Comment: Presenting an acceptable Brazil to global investors, the president failed to mention measures he has taken that are already fuelling violence in indigenous lands
By Dinamam Tuxá
The first speech by president Jair Bolsonaro on an international stage, on Tuesday at the World Economic Forum in Davos, Switzerland causes immense concern to Brazil’s indigenous peoples.
When Bolsonaro said Brazil has used very little of its land for agriculture and livestock (an estimated 9% and 20% of the national territory respectively), the president repeats a narrative that overstates indigenous control of land that was central to his election campaign, which has fuelled an alarming increase in violence in the Amazon and other rural areas of Brazil.
In less than a month since the president took office, several indigenous territories have been invaded by thugs hoping to take possession of forests that are still standing because the nation’s indigenous peoples have prevented their destruction. Brazil’s indigenous peoples have been vital in combating the causes and consequences of climate change.
In his speech in Switzerland, Bolsonaro made clear that agribusiness and mining interests will be allowed to expand their boundaries.

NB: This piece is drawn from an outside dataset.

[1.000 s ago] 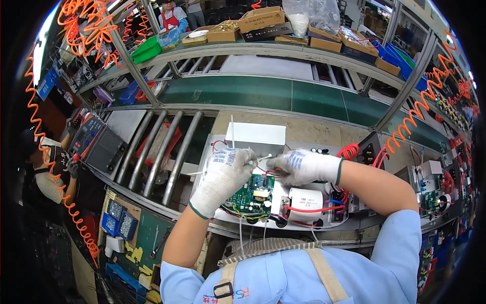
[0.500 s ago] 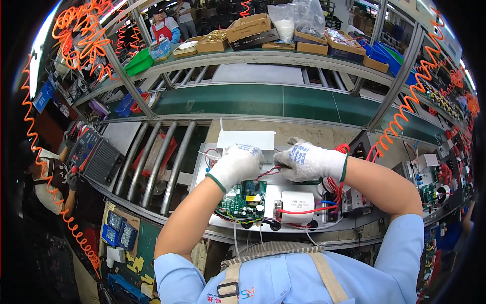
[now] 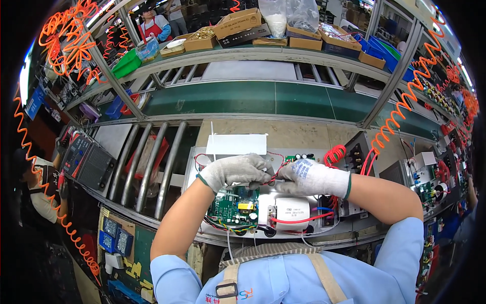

What has not been said is that Bolsonaro has already removed staff and funding from the federal agencies responsible for the protection of the environment and for guaranteeing human rights in Brazil. He has weakened the ability of the National Indian Foundation (FUNAI) to do its job in advancing the demarcation and recognition of indigenous lands, and denied the agency a voice in the environmental licensing process required for any new projects introduced on indigenous lands, including some of the most remote and intact of the primary forests in the Amazon.